Si la política brasileña llegó hasta semejante frontera, no es porque de verdad se justifique el juicio político contra la presidenta, sino porque una dirigencia envilecida por la corrupción y sumergida en un trance histérico de “sálvese quien pueda”, busca salir -por esa vía- de una encrucijada que no tiene que ver con las verdaderas razones de un impeachment.
En otras palabras, la dirigencia que empujó a Dilma hacia afuera del Planalto, actuó como los aldeanos medievales que, azolados por la peste, aplaudían que la Inquisición quemara alguna persona acusada de bruja o hereje, a la espera de que ese acto brutal alejara el mal que los atormentaba.
La única razón objetiva contra la continuidad de la presidenta no es jurídica y constitucional, sino política: a Dilma Rousseff se le diluyó la totalidad del liderazgo por la crisis económica.

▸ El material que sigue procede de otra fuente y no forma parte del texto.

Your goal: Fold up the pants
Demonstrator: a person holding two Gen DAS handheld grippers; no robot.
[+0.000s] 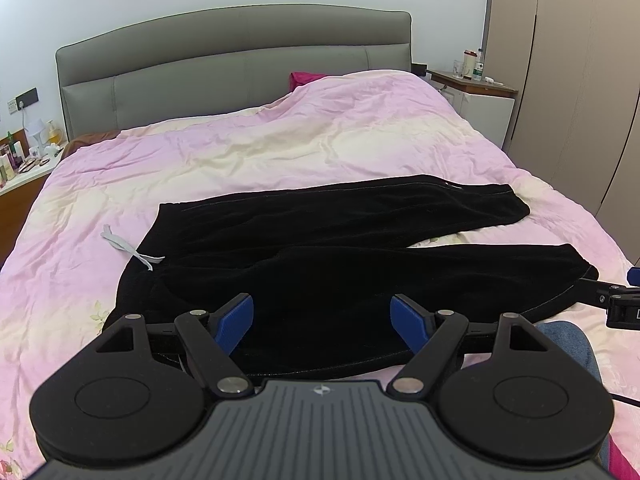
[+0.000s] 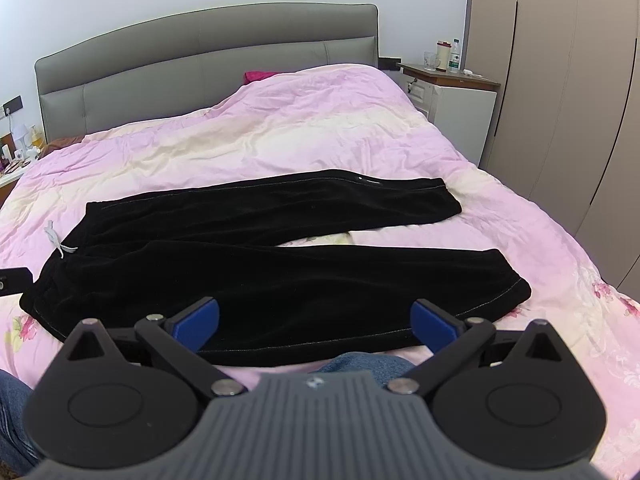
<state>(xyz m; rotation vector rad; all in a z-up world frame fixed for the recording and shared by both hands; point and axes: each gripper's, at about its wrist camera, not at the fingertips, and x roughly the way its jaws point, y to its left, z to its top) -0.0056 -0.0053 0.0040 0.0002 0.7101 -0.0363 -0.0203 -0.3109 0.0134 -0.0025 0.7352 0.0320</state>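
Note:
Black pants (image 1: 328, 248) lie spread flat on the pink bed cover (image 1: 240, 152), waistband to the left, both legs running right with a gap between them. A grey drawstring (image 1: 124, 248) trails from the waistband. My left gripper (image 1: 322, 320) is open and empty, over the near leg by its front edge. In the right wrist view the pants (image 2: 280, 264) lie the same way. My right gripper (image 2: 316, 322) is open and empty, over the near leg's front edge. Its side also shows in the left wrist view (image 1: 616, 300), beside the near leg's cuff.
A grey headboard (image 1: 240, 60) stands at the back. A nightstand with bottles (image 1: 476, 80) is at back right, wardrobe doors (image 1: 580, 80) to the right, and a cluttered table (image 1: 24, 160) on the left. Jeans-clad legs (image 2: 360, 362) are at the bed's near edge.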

Y tan políticamente débil, carece del músculo necesario para sacar a Brasil del pantano recesivo en el que está hundiéndose hace tiempo.
No hubo una conspiración golpista del “gran capital” contra el gobierno petista, porque ni Lula ni Dilma atacaron nunca los intereses de las grandes empresas ni impulsaron políticas populistas como las que rigieron en la Argentina y como las que pusieron a Venezuela a languidecer.

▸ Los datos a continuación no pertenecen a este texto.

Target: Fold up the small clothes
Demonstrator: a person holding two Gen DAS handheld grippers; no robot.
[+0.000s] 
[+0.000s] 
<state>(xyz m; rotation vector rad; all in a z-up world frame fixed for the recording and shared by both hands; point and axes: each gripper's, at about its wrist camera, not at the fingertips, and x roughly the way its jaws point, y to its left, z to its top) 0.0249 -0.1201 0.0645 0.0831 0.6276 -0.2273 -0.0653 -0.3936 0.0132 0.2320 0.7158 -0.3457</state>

La única razón objetiva contra la continuidad de la presidenta no es jurídica y constitucional, sino política: a Dilma Rousseff se le diluyó la totalidad del liderazgo por la crisis económica.
Lo que hay es un complot urdido sobre la marcha por la misma dirigencia que antes la había acompañado y que, de no haber caído en un caótico “sálvese quien pueda”, alentado por la crisis económica y el escándalo de corrupción que mancha a todos los partidos por igual (el petrolao), la habría seguido desde sus cómodos lugares en la coalición gubernamental.

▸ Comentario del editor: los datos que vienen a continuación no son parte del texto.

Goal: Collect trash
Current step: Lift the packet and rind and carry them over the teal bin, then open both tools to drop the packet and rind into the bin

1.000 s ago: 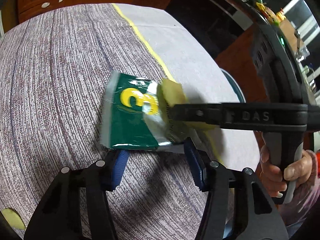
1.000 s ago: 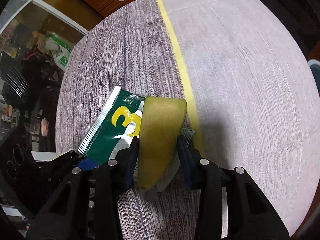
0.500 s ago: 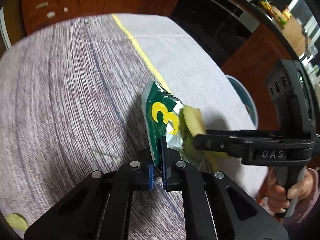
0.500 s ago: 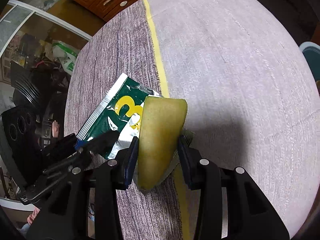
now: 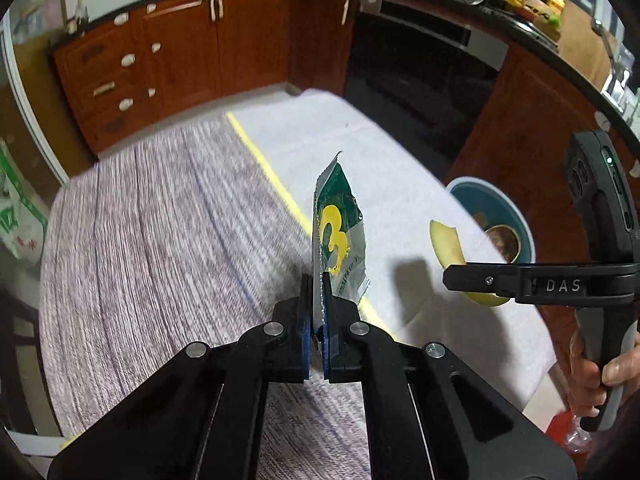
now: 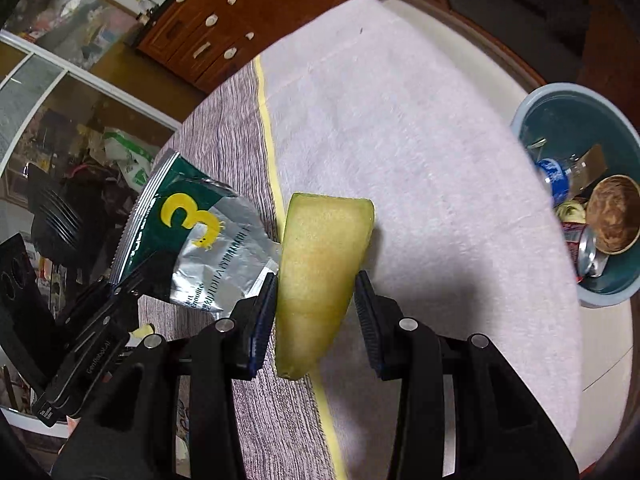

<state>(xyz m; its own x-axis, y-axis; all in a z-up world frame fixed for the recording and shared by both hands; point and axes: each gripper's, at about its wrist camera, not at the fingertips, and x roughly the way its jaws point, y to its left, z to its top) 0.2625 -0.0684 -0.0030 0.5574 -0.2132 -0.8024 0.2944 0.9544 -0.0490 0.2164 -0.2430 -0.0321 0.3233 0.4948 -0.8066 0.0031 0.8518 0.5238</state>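
Both pieces now lifted off desk [image 5: 160, 240]: left hand-held gripper [image 5: 316, 312] clamped on green foil wrapper [image 5: 338, 224], right hand-held gripper [image 6: 316, 316] clamps melon rind [image 6: 320, 272]; neither yet in trash basin [image 6: 532, 108].

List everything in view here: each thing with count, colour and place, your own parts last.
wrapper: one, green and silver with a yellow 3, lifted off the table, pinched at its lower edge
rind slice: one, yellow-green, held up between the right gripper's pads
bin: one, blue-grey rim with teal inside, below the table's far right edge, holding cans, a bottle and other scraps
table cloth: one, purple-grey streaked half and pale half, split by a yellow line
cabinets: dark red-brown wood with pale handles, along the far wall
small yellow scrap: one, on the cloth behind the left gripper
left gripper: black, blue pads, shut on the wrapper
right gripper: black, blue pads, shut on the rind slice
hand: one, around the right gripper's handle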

El empresariado, y en especial el paulista, se inclinó por la salida de Dilma vía impeachment, pero no porque de verdad crea que hay razones objetivas para tal procedimiento, sino porque no ve que Dilma esté en condiciones de recuperar gobernabilidad. Por ende, con ella en la presidencia, Brasil seguiría hundiéndose en el pantano de la recesión.
La razón del empresariado, como la del grueso de la sociedad que en las encuestas se mostraba a favor del juicio político, es económica, no jurídica ni constitucional.
De todos modos, no es menor la culpa de la propia Dilma en semejante deriva. La crisis económica, verdadera causa de la crisis política que impulsó el impeachment, se originó en el maquillaje con el que la presidenta intentó ocultar, en su primer mandato, el impacto del final del viento de cola que producía China.
Fue entonces cuando debió implementar los ajustes que, tarde y sin fuerza, intenta ahora. En lugar de eso, lo que hizo fue mantener el consumo sin hacer recortes en ningún área, mediante el uso de fondos públicos y la banca estatal.
Si apostaba a que el viento de cola volviera pronto, se equivocó y ahora paga su error de un modo desmesurado. Los partidos que huyeron de la coalición gubernamental, como las ratas huyen de los barcos que se hunden, no reclamaron en aquel momento al gobierno -del que formaban parte- que hiciera las reformas necesarias para mantener el equilibrio fiscal. Ergo, fueron cómplices del desvío económico que condujo a la actual crisis.
Sin embargo, en las votaciones -los ex aliados de Dilma- levantaron las manos como si, desde sus respectivos lugares en la coalición de gobierno que encabeza el PT, hubieran hecho lo imposible por evitar aquel desvío producido en su primer gobierno.